Samstag, 26. August 2006

DAS Maybach

"Herr Hartmut", was mein Nachbar von ganz unten ist, Herr Hartmut sprach, als er meiner in Begleitung eines zweirädrigen, muskelbetriebenen Gefährts angesichtig ward: "Ach du schon wieder mit deiner Luxuskarosse!"

Das bezeichnete Gefährt ist ein altes Herrenrad. Zugeben, es ist nicht schön, es fährt sich damit aber wie in Abrahams Schoß. Ich hab es von einer Fundsachenauktion der Bahn. Da wollte es keiner haben, nur ich.

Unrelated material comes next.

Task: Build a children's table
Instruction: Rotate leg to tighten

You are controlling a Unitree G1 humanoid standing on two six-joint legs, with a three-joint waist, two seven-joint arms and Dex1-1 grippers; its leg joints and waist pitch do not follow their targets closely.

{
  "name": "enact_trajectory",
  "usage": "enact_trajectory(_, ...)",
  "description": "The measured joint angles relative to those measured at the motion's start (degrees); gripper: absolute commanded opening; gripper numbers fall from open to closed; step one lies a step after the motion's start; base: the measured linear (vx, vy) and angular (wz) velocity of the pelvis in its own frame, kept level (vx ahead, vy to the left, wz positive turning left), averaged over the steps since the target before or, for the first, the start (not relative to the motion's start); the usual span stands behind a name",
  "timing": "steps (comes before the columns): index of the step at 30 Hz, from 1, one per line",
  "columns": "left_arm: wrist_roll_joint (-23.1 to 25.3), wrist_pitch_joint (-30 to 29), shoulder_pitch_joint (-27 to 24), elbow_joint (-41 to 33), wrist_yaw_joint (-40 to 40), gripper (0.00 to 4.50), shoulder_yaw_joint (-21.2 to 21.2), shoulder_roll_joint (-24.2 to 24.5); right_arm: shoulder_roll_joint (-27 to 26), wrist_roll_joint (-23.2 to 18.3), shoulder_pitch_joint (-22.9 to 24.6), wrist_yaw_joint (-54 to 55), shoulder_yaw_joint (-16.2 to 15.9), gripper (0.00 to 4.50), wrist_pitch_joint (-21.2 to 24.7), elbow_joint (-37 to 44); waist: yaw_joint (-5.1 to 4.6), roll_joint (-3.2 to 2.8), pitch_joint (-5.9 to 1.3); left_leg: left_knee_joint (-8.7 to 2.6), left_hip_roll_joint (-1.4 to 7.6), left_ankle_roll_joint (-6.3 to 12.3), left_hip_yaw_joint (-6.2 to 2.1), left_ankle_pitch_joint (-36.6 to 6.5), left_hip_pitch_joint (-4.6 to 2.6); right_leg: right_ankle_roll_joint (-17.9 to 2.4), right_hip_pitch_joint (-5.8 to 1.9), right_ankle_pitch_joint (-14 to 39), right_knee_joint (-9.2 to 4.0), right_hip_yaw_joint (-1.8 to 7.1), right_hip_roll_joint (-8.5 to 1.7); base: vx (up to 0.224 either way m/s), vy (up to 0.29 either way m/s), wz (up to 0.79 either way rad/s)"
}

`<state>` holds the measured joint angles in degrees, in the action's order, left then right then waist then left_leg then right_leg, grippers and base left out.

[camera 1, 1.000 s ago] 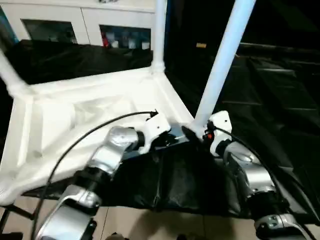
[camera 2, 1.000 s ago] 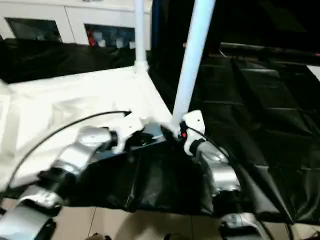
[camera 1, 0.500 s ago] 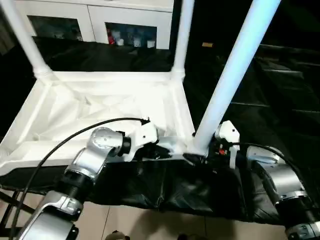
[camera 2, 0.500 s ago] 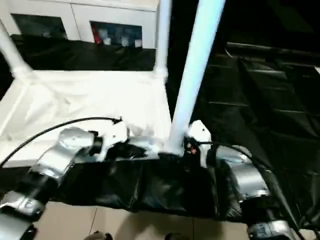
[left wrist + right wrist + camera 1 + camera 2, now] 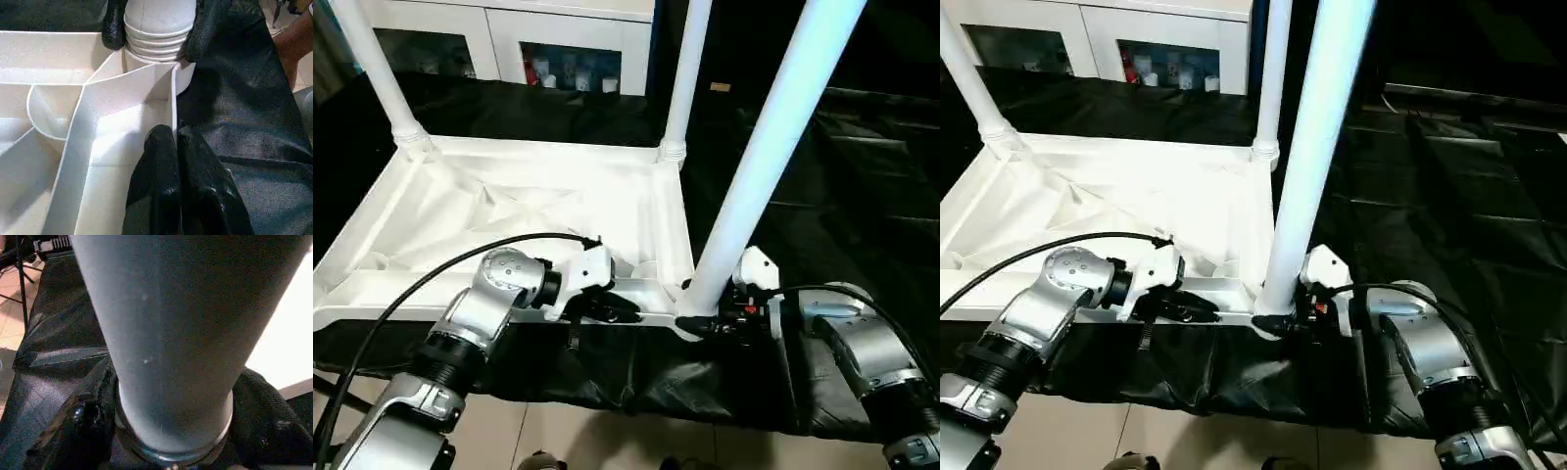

Denn mein Rad hat innere Werte. Der Diamant-Rahmen (Ost!) wurde vor Ewigkeiten mal von fremder Hand rostbraun übermalt. Es hat eine Dreigangschaltung, eine Shimano-Felge (teuer!), eine gelbe Klingel vom Ein-Euro-Laden, einen bequemen Sattel und kommt zwei Mal im Jahr in den Radladen zwecks Überholung. Die Steuer erkennt seit Jahren dieses dienstlich genutzte Rad und die damit anfallenden Kosten von durchschnittlich 71,33 Euro als Werbungskosten an. (Das schicke Privatrad kommt nur für die großen und privaten Ausflüge "raus".)

Das rostbraune Rad steht gelegentlich tage- und nächtelang am Potsdamer Platz, wo ich manchmal im Filmhaus meine Brötchen verdiene und von wo mich gelegentlich ein Automobil nach Hause trägt. Da das Rad so unscheinbar wie eine Tarnkappe ist, steht es da auch nach Tagen noch.

Herr Hartmut und sein Spott über mein Rad nerven ganz schön. Luxuskarosse - dabei ist er es doch, der den silbergrauen Mercedes, den er sein eigen nennt, oft stundenlang wienert. Und jedes Mal, wenn ich in den letzten Wochen vor die Tür trat, war Herr Hartmut schon da und hob an ...

Letztens fiel mir nach langem Stummsein die richtige Antwort auf die Provokation ein. "Na klar," sage ich, "da sind wir wieder, ich und mein Maybach."

Der Maybach ist als Luxuskarosse noch viel besser als ein Mercedes. Und weil "das Rad" sächlich ist, heißt mein Rad jetzt "das Maybach".